A:  Smaller employers are most at-risk, statistically, for a union organizing effort.  The primary risk smaller employers face as a result of the COVID-19 crisis relates to the right of employees to engage in protected concerted activity under the federal National Labor Relations Act.  Employees have a right to solicit co-workers and come together to protest or object to terms and conditions of employment – including walking off the job. This right is broadly construed and does not have to relate to an effort to organize a union.  Employees’ objections to their employer’s response to the COVID-19 crisis can fit within this right. The limits are narrowly applied – such as individual gripes and threats. Employees are provided with a fair amount of leeway. Employers cannot discipline or discharge employees for engaging in such protected conduct; they can be asked to leave the workplace if they refuse to work and be advised that they may be permanently replaced.

Q: Is there anything else employers should be aware of regarding employment law or the effects of new federal/state programs?

A: Employers need to make sure their benefit plans allow for the extension of health benefits to laid-off workers (often a plan amendment is required).  There is also the issue of WARN Act compliance if layoffs now look to be indefinite vs. temporary.

As it becomes more available, we also expect that more employers will consider COVID-19 employee testing to determine if it is safe for employees to return to work or to disqualify them for work.

The EEOC issued updated COVID-19 medical examination guidance on April 17:

It speaks in terms of asking employee COVID-19 related symptom questions and taking body temperature, and not employer administration of a COVID-19 test, which would be a regulated medical examination under the ADA.  Watch for developments in this area.

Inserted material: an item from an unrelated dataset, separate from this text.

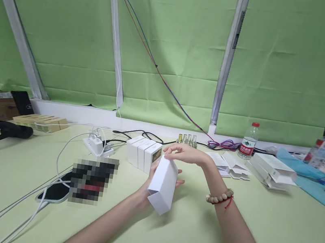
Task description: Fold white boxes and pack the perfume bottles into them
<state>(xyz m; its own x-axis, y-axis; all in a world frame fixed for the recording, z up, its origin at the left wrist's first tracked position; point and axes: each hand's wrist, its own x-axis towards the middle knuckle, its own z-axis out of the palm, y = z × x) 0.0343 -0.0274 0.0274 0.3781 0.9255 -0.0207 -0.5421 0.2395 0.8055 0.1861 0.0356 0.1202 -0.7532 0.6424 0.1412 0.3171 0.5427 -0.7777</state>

Q: Don, it has been our experience that companies often wait too long to contact a labor attorney. Are there critical points where you suggest company leadership engages a labor attorney?

A: Qualified labor and employment counsel can add the most value before a legal claim develops.  So get us involved in the up-front strategy decisions before the facts are finalized.  If one claim can be avoided, the cost of legal counsel and the disruption to the organization is substantially reduced.

These Q&As are provided for informational purposes only and are not intended to provide legal advice; please consult with legal counsel for advice related to your specific circumstances.